Saturday, April 12, 2014

Disturbing new study...

Something to be aware of, and perhaps some of you might want to get involved with trying to fix this:

http://tacreports.org/treatment-behind-bars/executive-summary

Tuesday, March 18, 2014

Great quote from Marilynne Robinson...

Taken from: http://www.theamericanconservative.com/articles/christian-not-conservative

"Well, what is a Christian, after all? Can we say that most of us are defined by the belief that Jesus Christ made the most gracious gift of his life and death for our redemption? Then what does he deserve from us? He said we are to love our enemies, to turn the other cheek. Granted, these are difficult teachings. But does our most gracious Lord deserve to have his name associated with concealed weapons and stand-your-ground laws, things that fly in the face of his teaching and example? Does he say anywhere that we exist primarily to drive an economy and flourish in it? He says precisely the opposite. Surely we all know this. I suspect that the association of Christianity with positions that would not survive a glance at the Gospels or the Epistles is opportunistic, and that if the actual Christians raised these questions those whose real commitments are to money and hostility and potential violence would drop the pretense and walk away."

Convicting and profound words, in my opinion.

Wednesday, September 18, 2013

A Bit More Clarity on Hegel (Courtesy of Stephen Houlgate)...

(quotes taken from Houlgate's Book, 'An Introduction to Hegel')

Hegel thinks that thought and reality are going to grow together in ever increasing clarity. Houlgate notes that some might think this to be presumptuous: "How can thought be certain that it is able to bridge the gap between itself and being and disclose the true nature of what there is?" (p. 45)  But, he continues, for Hegel this is a bad question, because it assumes that there is a gap between thought and being in the first place, and not, instead, that the gap is between thought and itself — in other words, the problem is not that thought and being are separate, but rather that thought has not, in its incomplete stages, understood the unity between itself and being.

But does this not amount to the same thing said in a different way? Not necessarily. In the first instance, what is and what we think about that reality are disconnected from each other by a structural deficiency that is ultimately unbridgeable by either reality or thought. In the second (Hegelian) instance, reality and thought are primordially and ontologically connected — indeed, united — but there is a disconnect within thought itself which does not allow thought to recognize this unity, since it has been too quick to assume that the categories by which thought functions (i.e., our logical principles) must be the absolutely correct way of understanding the world, which leads to the resulting blindness that is incorrectly perceived as a disconnect between thought and that world.

But, likewise, this means that if Hegel is going to be consistent, he will not — and indeed Houlgate thinks he does not — make any absolute claim about the fundamental unity of thought and reality at the start of his logic either.

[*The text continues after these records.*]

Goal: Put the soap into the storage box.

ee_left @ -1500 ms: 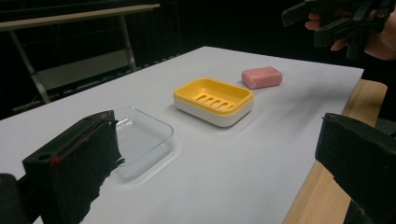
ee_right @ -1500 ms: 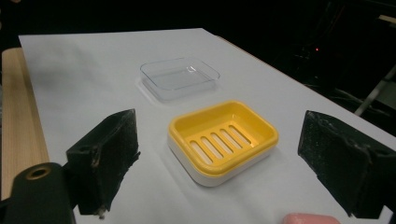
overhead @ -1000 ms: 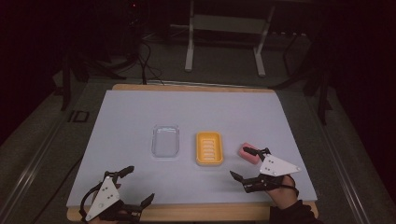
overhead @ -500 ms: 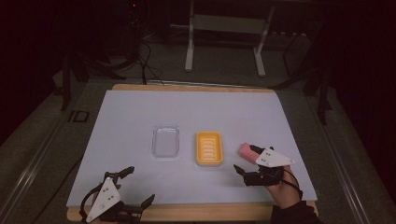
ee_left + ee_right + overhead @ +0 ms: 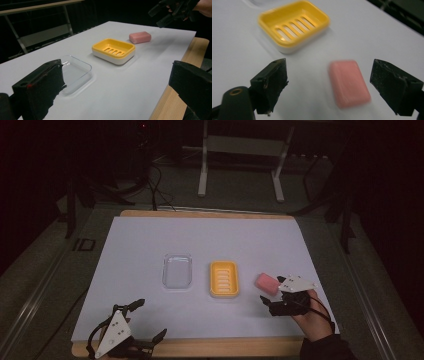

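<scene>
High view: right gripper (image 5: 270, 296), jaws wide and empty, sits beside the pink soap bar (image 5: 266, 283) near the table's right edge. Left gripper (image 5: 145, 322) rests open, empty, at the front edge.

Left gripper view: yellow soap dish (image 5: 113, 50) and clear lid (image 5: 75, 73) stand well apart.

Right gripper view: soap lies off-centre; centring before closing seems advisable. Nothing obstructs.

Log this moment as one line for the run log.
right gripper: open, over pink soap, not touching | left gripper: open, at near edge | soap dish: empty | clear lid: beside dish
</scene>
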Tool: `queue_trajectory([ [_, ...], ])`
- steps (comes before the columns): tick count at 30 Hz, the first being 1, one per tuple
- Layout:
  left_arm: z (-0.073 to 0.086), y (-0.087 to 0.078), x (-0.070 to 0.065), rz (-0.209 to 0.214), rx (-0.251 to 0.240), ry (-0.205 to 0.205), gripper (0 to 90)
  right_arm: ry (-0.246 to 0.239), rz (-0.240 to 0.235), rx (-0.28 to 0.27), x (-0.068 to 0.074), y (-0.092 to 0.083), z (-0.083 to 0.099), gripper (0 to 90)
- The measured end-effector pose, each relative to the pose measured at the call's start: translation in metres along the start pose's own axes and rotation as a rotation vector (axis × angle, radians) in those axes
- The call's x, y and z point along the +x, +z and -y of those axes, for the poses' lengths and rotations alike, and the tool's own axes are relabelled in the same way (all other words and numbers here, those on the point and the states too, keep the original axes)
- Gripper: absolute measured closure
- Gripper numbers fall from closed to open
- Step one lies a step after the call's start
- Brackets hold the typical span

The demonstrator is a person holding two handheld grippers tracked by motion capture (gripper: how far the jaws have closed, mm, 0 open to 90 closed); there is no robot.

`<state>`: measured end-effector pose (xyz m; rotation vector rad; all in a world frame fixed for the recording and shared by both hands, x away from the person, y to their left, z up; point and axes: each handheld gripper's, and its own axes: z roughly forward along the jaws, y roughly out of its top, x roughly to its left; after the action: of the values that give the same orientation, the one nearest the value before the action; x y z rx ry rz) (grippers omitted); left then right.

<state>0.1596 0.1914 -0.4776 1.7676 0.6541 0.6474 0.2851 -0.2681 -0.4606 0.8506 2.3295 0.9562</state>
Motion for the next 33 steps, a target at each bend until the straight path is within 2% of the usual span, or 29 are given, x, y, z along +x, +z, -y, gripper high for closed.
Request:
queue_trajectory([
  [2, 0.0, 0.0, 0.0, 0.0, 0.0, 0.0, 0.4, 0.049, 0.009, 0.039, -0.005, 0.001, 0.003, 14.4],
  [5, 0.0, 0.0, 0.0, 0.0, -0.001, -0.003, 0.4, 0.076, 0.027, 0.083, -0.009, 0.002, 0.005, 14.3],
  [10, 0.0, 0.0, 0.0, 0.0, -0.001, 0.0, 0.4, 0.168, 0.0, 0.161, -0.014, 0.004, 0.01, 14.4],
  [12, 0.0, 0.0, 0.0, 0.0, 0.0, 0.003, 0.4, 0.213, -0.013, 0.214, -0.016, 0.005, 0.011, 14.6],
  [14, 0.0, 0.0, 0.0, 0.0, 0.0, 0.003, 0.4, 0.236, -0.021, 0.254, -0.017, 0.006, 0.013, 14.6],
  [17, 0.0, 0.0, -0.001, 0.004, -0.002, 0.002, 0.4, 0.242, -0.054, 0.319, -0.019, 0.007, 0.014, 14.6],
  [19, 0.0, 0.0, -0.001, 0.003, -0.003, 0.003, 0.4, 0.244, -0.058, 0.346, -0.022, 0.007, 0.014, 14.6],
  [22, 0.0, 0.0, -0.001, 0.002, 0.0, 0.006, 0.4, 0.285, -0.09, 0.392, -0.028, 0.005, 0.013, 14.6],
  [24, 0.0, 0.001, -0.001, 0.003, -0.001, 0.005, 0.4, 0.28, -0.094, 0.432, -0.031, 0.005, 0.013, 14.5],
  [26, 0.0, 0.001, -0.001, 0.003, 0.0, 0.007, 0.4, 0.3, -0.128, 0.478, -0.035, 0.005, 0.012, 14.5],
  [33, 0.0, 0.001, -0.002, 0.003, 0.004, 0.012, 0.4, 0.283, -0.18, 0.594, -0.044, 0.007, 0.014, 14.5],
])
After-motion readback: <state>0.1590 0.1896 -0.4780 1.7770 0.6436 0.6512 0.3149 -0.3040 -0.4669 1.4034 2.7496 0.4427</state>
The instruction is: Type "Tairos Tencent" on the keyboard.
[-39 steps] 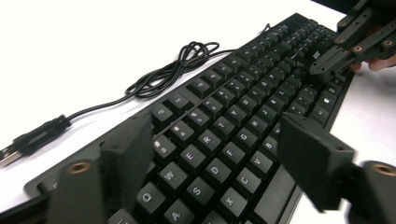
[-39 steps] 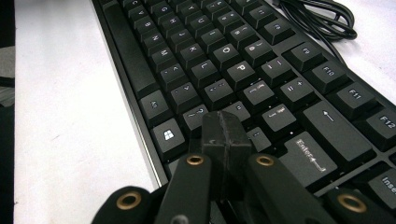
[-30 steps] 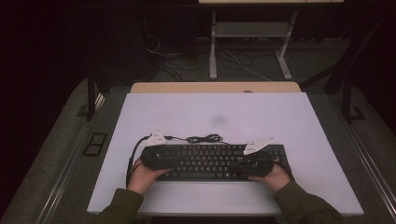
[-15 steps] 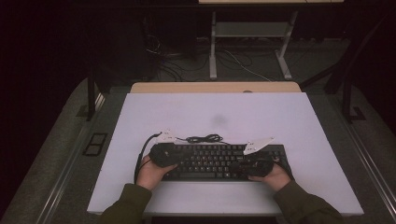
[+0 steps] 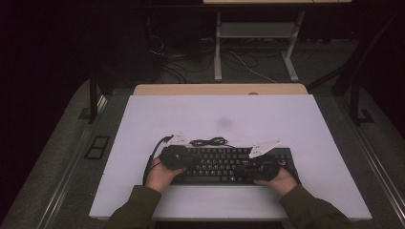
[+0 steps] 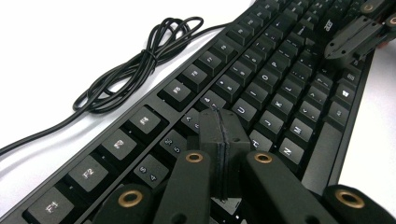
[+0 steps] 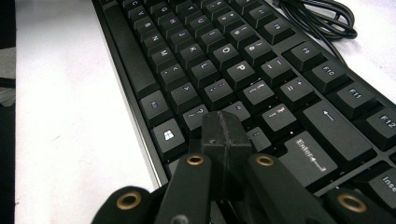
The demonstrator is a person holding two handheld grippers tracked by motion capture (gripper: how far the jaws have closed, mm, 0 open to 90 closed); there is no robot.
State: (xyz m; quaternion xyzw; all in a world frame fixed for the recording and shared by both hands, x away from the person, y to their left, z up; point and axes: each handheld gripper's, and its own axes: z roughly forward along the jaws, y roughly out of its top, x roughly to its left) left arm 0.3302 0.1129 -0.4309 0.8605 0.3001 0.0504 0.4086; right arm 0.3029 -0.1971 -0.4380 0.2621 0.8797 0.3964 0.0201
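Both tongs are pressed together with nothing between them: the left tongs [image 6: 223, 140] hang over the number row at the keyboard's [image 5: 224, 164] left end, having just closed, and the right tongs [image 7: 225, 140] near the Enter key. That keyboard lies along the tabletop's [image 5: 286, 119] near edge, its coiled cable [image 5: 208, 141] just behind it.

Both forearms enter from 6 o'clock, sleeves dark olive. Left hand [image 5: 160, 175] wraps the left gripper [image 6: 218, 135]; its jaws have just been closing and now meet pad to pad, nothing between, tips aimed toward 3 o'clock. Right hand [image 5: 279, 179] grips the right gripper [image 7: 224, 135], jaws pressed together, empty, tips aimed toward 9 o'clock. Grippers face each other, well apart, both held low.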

For to do so would be to start with an unnecessary presupposition that cannot be justified. Thus, because "we can presuppose no conceivable distinction between thought and being at the beginning of the Logic, the categories set out in the Logic must be ontological. At the same time they cannot provide a description of any Absolute, reality or being that is presupposed as the distinct, given object of philosophical enquiry." (p. 45)

What, then, do we make of Hegel's statements that the end of the system is the beginning, and vice versa? Are we simply to take Hegel at his word that the discovery of 'Absolute Being' is something that he did not conceive of prior to reaching the end of his system, and that it is merely coincidental that the fact of Absolute Being as the end of the system means that such unity and conceptual truth is also the beginning of the system? It seems too convenient... at least that's my impression.